## [Your assignment]
Nothing but a number should be given: how many lines of the records include "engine"?

(Dataset excerpts)
▬▬▬▬▬▬

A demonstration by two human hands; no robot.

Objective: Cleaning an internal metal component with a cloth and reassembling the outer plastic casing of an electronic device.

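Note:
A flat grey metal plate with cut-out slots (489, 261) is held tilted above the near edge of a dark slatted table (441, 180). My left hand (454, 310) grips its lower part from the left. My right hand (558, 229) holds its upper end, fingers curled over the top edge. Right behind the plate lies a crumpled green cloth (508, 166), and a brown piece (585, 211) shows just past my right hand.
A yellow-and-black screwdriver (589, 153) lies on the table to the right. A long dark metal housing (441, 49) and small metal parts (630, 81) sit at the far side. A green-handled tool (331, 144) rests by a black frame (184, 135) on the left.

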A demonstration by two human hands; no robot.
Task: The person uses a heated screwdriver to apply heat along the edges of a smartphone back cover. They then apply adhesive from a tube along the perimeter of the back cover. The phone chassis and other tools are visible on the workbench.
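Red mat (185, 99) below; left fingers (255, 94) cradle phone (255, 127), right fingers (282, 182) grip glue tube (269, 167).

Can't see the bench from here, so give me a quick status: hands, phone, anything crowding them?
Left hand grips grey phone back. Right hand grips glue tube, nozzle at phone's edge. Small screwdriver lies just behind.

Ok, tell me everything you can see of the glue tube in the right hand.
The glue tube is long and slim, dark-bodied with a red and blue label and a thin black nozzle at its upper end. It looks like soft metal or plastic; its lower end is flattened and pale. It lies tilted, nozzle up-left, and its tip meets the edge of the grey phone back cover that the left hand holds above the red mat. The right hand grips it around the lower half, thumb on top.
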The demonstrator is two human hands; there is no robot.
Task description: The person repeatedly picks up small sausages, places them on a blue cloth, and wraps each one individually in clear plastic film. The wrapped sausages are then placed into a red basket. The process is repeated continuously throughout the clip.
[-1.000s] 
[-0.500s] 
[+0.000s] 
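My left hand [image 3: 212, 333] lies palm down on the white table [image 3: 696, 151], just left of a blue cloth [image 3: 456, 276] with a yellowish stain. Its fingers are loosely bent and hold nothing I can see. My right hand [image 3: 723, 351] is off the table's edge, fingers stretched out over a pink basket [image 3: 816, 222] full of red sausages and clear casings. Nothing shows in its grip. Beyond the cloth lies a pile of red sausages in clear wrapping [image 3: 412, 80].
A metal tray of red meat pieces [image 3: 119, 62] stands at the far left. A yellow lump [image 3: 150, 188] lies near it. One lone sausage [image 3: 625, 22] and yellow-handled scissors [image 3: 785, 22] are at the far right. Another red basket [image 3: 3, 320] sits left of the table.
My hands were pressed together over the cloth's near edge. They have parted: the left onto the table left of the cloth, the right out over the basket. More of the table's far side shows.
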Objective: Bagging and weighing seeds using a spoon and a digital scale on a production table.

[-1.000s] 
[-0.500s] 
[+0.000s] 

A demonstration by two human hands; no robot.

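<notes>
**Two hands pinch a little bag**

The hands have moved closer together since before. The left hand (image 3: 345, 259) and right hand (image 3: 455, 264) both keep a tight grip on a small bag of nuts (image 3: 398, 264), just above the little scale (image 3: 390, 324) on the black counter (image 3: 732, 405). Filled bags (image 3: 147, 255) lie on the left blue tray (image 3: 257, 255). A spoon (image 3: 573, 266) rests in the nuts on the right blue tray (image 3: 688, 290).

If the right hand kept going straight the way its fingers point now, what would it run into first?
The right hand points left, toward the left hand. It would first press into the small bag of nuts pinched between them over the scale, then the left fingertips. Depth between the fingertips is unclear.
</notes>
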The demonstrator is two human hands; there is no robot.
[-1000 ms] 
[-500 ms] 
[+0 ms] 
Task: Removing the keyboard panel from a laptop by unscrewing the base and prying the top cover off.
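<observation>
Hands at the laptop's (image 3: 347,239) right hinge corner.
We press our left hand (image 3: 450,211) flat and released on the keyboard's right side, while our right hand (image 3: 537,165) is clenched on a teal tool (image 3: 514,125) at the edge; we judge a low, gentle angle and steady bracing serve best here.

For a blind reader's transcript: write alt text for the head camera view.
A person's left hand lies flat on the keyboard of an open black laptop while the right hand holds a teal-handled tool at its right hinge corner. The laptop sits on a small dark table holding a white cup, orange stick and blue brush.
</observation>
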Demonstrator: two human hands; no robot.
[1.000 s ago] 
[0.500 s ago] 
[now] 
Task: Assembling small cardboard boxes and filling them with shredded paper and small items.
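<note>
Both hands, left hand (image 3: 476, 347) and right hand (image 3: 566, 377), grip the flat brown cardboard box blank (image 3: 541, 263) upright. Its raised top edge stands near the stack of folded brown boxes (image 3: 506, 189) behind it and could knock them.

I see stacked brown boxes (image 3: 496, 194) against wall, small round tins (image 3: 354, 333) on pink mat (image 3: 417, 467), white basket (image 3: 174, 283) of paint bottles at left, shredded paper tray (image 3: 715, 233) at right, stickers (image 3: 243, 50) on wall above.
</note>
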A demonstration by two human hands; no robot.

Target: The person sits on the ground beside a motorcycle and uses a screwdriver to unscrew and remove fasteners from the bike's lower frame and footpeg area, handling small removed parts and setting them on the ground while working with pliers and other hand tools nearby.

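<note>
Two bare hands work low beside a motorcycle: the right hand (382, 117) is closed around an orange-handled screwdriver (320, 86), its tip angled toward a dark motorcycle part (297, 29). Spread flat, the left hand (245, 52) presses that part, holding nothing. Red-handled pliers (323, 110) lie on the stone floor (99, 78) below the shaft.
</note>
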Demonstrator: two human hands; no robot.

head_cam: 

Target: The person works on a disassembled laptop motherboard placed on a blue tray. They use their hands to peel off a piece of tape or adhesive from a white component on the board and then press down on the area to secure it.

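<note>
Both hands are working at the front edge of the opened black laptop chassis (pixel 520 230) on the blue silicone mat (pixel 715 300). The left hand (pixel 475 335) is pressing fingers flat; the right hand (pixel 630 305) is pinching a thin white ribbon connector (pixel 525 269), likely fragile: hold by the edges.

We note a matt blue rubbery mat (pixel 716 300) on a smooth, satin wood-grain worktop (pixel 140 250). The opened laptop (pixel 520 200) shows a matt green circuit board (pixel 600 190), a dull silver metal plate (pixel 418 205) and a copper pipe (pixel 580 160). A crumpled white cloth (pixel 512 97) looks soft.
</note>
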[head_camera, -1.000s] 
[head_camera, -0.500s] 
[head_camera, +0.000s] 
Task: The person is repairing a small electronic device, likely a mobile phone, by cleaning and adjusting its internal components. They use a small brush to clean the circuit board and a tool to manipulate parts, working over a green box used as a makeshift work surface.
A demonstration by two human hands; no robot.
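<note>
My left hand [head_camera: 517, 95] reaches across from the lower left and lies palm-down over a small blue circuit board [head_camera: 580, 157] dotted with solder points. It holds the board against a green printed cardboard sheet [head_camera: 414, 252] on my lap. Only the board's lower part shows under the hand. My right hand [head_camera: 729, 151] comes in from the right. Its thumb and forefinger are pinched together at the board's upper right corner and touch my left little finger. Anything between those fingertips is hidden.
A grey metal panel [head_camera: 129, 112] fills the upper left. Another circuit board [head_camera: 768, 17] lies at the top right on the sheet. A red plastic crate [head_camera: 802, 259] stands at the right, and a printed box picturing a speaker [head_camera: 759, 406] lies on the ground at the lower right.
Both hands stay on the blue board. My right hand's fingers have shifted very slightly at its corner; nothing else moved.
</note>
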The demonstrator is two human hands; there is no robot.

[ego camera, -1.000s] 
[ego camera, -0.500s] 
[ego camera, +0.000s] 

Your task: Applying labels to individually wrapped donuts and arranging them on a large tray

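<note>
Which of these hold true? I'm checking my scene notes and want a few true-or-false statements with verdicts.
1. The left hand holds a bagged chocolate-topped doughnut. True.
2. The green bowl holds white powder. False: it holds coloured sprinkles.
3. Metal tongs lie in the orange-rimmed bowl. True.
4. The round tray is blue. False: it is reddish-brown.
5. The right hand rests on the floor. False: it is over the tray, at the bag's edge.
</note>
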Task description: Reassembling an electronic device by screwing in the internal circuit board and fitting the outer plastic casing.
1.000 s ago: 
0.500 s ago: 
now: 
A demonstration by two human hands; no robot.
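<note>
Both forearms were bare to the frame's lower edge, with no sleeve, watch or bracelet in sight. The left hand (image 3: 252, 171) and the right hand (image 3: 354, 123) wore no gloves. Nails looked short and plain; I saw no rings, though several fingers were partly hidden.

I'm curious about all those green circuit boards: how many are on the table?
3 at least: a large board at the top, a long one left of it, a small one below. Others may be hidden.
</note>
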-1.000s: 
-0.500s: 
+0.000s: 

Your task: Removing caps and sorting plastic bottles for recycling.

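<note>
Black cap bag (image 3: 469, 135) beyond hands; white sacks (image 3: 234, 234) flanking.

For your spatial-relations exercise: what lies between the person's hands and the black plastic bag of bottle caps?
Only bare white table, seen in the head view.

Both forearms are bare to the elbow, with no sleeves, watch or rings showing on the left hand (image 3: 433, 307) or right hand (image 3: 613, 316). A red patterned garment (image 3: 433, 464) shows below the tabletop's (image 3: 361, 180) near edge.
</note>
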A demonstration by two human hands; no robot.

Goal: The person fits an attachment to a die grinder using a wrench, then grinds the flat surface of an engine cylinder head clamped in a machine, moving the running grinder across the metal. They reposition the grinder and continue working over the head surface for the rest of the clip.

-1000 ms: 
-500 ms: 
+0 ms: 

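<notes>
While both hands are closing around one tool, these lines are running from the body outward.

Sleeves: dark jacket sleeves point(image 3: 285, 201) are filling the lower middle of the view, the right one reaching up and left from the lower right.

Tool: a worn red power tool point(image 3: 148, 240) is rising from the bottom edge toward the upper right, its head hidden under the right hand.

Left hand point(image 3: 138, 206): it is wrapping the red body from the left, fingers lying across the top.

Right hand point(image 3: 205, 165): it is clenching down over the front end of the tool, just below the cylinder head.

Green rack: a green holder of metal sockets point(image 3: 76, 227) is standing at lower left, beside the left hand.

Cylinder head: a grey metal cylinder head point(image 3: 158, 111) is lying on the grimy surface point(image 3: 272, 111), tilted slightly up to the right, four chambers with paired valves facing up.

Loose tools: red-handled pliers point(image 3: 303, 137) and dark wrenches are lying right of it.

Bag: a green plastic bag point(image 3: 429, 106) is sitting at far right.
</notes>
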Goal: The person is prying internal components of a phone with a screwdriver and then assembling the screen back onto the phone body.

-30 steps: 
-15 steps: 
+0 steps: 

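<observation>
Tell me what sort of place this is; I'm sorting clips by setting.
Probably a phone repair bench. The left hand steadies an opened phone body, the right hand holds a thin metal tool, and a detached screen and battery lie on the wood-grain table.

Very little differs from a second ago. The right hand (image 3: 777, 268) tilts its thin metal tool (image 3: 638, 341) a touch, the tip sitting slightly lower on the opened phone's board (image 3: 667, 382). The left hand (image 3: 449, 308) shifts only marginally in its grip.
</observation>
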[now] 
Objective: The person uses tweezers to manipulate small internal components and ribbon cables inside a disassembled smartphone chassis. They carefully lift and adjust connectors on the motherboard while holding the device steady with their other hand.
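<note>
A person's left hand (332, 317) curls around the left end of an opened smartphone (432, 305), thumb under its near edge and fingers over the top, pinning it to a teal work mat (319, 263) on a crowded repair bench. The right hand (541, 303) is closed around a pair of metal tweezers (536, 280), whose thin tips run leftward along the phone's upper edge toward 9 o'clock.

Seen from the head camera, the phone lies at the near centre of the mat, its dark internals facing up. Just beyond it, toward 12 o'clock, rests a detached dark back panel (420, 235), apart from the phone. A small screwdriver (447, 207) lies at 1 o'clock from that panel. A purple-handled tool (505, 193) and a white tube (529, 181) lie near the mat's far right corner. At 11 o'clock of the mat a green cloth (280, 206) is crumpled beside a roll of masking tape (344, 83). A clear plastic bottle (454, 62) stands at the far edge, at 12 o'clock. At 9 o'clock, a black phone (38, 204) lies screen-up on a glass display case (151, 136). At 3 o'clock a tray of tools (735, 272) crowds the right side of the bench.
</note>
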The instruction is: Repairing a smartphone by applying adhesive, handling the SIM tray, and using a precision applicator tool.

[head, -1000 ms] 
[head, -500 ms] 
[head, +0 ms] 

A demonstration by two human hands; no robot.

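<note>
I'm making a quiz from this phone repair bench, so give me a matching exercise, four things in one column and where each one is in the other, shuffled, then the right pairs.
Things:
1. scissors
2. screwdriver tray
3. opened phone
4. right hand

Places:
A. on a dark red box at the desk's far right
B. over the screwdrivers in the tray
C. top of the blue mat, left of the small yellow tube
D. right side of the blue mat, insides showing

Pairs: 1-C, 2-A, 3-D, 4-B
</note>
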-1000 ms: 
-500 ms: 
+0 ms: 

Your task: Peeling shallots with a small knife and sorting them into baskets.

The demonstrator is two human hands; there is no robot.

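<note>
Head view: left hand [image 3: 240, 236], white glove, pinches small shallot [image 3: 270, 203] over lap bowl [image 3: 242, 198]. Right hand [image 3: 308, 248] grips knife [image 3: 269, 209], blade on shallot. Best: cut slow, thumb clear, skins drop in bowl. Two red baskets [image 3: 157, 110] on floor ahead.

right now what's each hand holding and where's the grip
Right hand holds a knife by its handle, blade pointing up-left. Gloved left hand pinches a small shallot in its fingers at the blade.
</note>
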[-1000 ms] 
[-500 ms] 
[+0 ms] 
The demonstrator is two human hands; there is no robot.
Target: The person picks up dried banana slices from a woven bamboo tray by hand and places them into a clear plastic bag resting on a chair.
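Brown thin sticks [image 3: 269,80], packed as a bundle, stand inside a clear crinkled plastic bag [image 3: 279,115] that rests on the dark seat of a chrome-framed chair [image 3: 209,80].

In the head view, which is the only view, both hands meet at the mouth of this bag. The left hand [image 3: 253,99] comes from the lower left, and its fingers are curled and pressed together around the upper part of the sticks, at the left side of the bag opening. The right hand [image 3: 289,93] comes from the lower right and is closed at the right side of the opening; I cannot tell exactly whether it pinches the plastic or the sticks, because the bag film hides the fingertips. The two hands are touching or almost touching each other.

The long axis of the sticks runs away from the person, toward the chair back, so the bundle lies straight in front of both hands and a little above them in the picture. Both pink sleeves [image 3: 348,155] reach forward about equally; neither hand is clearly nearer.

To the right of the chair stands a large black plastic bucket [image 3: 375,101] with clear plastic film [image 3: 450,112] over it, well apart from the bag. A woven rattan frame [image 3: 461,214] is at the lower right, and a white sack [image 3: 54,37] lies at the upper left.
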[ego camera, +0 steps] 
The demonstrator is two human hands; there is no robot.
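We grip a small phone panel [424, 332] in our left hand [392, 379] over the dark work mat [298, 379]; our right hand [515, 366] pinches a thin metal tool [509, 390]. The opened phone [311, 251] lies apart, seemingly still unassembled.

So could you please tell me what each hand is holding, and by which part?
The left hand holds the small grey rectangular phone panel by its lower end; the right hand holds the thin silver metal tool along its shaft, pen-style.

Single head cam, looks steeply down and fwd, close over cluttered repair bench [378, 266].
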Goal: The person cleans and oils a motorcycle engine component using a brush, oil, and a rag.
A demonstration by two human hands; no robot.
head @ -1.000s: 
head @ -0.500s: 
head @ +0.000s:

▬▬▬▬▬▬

## [Your response]
2